A Persian Cafe by Edwin Lord Weeks, c. 1900
The Syrian architect and writer Marwa Al-Sabouni holds the stalwart belief that architecture, when focused, can help us express our values and rectify social traumas. Her thoughtful writing allows us to reimagine the possibilities for our built environment by challenging our conceptions of the past and directing our attention to how architecture and design can address our deepest fears and hopes. Here, Marwa Al-Sabouni joins Renovatio digital editor Faatimah Knight from her hometown of Homs, Syria, to share her insights about why the health of our communities requires a respect for boundaries while encouraging them to become porous. Their conversation was edited for clarity and length.
Faatimah Knight: You have organized your new book, Building for Hope, around a set of five “principal fears”—the fear of death, of need, of treachery, of loneliness, and of boredom—that you believe express human vulnerability and shape “how we address the question of belonging” and, ultimately, how we build our homes. Where do those fears come from, and how do they relate to our sense of belonging?
Marwa Al-Sabouni: In my view, they originate from fiţrah, from the basic instinct, from our human nature. I was inspired by verses in the Qur’an, specifically Sura Al-Ma¢ārij: “Truly man was created anxious; when evil befalls him, fretful; and when good befalls him, begrudging, save those who perform prayer, who are constant in their prayers, and in whose wealth is an acknowledged due for the beggar and the deprived, those who affirm the Day of Judgment, and who are wary of the punishment of their Lord” (70:19–27). Basically, these verses describe human nature as one of haste and fear. And if something bad or evil happens to humans, they will be very fearful, and when abundance or goodness (khayr) comes along, they are withholding. Then comes the exception for those who pray and those who give to the deprived and the poor. My understanding of those verses inspired the idea of principal fears, and I connected that idea with my contemplation on how we react to our surroundings, to our built environment, how basic forms and shapes make us feel. I was trying to answer the question, Why do certain shapes and forms appeal to us?
In my analysis, when we encounter certain forms or objects in our daily lives, we subconsciously think about our human survival. Thinking about human survival led me to those primitive fears. Regarding your question—how these are related to our sense of belonging—this requires defining the meaning of belonging or a sense of belonging, which I try to do in my work. I describe belonging as this individual feeling that relates to the sense of safety and security. As it relates to a collection of people, the better way to describe it is settlement, which I use in Building for Hope, which is a collective endeavor that revolves around security, safety, and a sense of accomplishment.
FK: Do you think that there is a metaphysical or theological component to why human beings seem universally drawn to certain forms, shapes, or aesthetics?

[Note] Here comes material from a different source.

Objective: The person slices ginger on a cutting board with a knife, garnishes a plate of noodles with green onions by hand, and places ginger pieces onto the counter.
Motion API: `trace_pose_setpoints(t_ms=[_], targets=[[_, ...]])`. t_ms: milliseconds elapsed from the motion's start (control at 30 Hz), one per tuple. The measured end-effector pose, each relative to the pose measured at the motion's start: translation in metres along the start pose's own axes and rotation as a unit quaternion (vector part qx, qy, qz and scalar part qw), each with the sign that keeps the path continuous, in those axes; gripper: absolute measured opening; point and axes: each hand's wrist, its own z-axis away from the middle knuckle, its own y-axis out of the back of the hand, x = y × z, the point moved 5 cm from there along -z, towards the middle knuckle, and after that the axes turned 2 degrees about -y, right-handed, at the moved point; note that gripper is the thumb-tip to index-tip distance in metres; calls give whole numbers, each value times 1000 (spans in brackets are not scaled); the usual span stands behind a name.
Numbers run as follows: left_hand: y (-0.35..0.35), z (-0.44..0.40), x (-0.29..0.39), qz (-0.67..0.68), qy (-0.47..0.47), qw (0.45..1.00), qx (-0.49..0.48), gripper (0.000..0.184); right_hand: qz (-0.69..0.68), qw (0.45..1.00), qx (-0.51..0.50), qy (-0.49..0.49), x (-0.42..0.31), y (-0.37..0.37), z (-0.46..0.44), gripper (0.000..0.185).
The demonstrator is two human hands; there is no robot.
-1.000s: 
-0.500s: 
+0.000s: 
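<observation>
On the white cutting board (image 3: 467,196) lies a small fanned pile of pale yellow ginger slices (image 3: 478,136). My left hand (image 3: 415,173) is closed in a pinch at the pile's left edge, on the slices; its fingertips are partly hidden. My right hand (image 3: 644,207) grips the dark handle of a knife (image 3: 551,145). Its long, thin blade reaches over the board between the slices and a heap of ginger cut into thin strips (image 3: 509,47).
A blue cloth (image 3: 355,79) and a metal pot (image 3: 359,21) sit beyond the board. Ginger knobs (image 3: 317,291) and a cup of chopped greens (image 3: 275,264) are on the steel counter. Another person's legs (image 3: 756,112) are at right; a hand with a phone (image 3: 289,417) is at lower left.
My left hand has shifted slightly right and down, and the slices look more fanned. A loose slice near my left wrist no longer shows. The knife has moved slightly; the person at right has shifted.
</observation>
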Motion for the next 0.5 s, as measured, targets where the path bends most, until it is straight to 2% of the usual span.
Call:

MS: This is exactly what I mean by my use of fiţrah or human nature. There are layers to our aesthetic understanding that rely on cultural concepts, traditions, and a reservoir of folk knowledge. What I address in my book is this common ground that we humans have that goes beyond mere cultural differences. All of us share in common these five fears that constitute the bigger percentage of our aesthetic understanding. I also emphasize in the book the exception that, like in the Qur’anic verses, there is a way to transcend those fears. I do not present the five fears as a default state that we should surrender to. Rather, we should understand them as a reaction or a primitive tendency and describe the way to transcend that.
FS: You defined belonging for us. Describe “a city we can all belong to.” What must it have, and what ought it have? Do any cities, past or present, come close?
MS: Belonging is found not only in cities or urban environments. There are various modes of belonging. I connect belonging to a physical place, to a piece of land, not to an idea, as some of the modern thinking likes to encourage. In that sense, the question should be, To what kind of place, not city, may we belong? The basic sense relies on safety and security. There should be abundance and accomplishment, which address the fear of need and the fear of treachery, and then the fear of loneliness and the fear of boredom.
In the book, I delineate how familiarity, safety, security, and accomplishment shift from the individual understanding to the collective understanding. Settlement is essential to understanding belonging because there are certain conditions to settlement that are best described by Ibn Khaldūn [the fourteenth-century scholar]: its shelter, provision, and individual rights. Providing the essentials of human life, shelter and food, constitutes a just society, where there is no tyranny. As I describe in the book, Damascus is one of those cities that showed us, as the oldest continuously inhabited capital in the world, how to survive millennia of civilizations rising and falling. The city exemplified trade as a key vocation and settlement as the way to cater to the needs of its residents. To start, it was a self-reliant city that capitalized on its own resources. Secondly, it was a trade city that extended its hands to all of the world. Finally, it was a city of beauty, which is pertinent to the project of architecture and the built environment.
Nowadays, Damascus is not an example of all that, which is really scary when you think about its long history and how it is being compromised at this moment.